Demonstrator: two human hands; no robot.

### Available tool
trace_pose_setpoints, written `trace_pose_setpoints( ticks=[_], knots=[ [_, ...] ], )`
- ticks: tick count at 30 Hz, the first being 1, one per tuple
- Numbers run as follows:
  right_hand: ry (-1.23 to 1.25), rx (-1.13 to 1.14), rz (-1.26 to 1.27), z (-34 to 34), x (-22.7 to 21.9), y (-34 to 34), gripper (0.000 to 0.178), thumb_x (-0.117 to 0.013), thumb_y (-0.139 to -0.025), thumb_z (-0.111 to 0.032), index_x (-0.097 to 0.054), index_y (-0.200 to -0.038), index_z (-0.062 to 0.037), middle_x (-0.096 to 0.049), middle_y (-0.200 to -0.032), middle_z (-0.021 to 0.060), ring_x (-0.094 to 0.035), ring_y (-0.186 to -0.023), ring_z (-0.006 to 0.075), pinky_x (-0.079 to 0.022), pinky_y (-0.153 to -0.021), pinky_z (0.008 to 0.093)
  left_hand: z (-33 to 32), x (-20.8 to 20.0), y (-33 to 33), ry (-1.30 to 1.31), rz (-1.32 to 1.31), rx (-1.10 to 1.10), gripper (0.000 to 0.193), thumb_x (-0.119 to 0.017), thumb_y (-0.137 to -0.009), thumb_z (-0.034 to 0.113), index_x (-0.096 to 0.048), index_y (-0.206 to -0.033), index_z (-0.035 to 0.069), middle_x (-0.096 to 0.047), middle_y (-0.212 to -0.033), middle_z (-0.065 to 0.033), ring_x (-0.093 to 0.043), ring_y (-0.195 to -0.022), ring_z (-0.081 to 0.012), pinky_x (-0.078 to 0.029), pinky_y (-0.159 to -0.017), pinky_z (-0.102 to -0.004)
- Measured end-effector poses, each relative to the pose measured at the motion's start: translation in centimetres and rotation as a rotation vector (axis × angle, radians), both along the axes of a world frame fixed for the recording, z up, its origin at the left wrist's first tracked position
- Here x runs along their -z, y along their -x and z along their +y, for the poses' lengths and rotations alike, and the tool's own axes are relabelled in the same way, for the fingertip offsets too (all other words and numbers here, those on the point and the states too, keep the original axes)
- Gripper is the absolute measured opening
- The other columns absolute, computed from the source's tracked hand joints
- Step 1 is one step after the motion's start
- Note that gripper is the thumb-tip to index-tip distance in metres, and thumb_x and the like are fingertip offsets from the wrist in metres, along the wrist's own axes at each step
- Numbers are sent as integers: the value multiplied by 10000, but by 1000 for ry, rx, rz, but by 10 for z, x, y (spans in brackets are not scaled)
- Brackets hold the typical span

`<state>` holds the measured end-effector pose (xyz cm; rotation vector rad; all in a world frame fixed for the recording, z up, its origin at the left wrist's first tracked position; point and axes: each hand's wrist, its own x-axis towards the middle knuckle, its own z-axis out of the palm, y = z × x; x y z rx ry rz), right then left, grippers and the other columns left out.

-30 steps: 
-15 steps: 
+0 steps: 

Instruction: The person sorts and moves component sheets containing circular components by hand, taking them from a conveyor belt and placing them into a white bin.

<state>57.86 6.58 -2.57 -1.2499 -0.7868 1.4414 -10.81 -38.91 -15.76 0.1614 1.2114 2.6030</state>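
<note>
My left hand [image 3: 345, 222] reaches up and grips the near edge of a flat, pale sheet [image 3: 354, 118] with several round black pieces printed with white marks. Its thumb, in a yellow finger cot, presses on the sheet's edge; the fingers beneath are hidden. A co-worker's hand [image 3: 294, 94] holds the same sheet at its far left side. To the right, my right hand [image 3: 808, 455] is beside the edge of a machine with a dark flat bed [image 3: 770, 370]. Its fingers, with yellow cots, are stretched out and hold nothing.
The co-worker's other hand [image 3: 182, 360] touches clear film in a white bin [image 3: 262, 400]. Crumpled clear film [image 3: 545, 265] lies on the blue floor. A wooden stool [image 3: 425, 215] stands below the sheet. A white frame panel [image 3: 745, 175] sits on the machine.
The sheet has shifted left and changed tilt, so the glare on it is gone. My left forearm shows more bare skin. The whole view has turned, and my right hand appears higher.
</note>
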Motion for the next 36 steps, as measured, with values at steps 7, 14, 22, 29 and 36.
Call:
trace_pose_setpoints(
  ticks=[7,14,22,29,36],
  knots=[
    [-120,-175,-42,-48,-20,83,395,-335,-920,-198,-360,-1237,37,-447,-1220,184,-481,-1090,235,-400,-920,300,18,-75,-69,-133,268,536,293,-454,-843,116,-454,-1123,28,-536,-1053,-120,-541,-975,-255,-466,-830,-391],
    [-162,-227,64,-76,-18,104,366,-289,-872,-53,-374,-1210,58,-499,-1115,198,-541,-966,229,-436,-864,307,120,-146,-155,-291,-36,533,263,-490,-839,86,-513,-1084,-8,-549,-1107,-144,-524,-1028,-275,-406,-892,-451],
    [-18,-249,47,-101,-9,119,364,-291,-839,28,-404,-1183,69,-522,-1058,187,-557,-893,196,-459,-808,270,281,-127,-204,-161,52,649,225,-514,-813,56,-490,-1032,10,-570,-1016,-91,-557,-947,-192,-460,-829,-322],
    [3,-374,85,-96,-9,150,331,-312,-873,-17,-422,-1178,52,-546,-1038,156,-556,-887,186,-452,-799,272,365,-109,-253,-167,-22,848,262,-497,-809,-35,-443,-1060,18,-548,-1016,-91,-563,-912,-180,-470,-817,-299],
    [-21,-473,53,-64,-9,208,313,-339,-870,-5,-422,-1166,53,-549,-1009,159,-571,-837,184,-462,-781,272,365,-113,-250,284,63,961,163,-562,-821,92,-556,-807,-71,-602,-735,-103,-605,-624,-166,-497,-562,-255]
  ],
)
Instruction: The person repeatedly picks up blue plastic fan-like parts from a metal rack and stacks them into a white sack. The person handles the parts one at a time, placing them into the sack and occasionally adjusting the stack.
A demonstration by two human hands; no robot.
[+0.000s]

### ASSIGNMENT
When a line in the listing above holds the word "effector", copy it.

### SOLVED PROBLEM
- Measured end-effector poses, each relative to the pose measured at the motion's start: translation in centimetres and rotation as a rotation vector (axis × angle, radians), both along the axes of a world frame fixed for the recording, z up, its origin at the left wrist's first tracked position
`<state>` holds the measured end-effector pose (xyz cm; rotation vector rad; all in a world frame fixed for the recording, z up, its origin at the left wrist's first tracked position; point and axes: each hand's wrist, its own x-axis towards the middle knuckle, its own z-axis out of the palm, y = z × x; x y z rx ry rz), right then left, grippers and the other columns left out.

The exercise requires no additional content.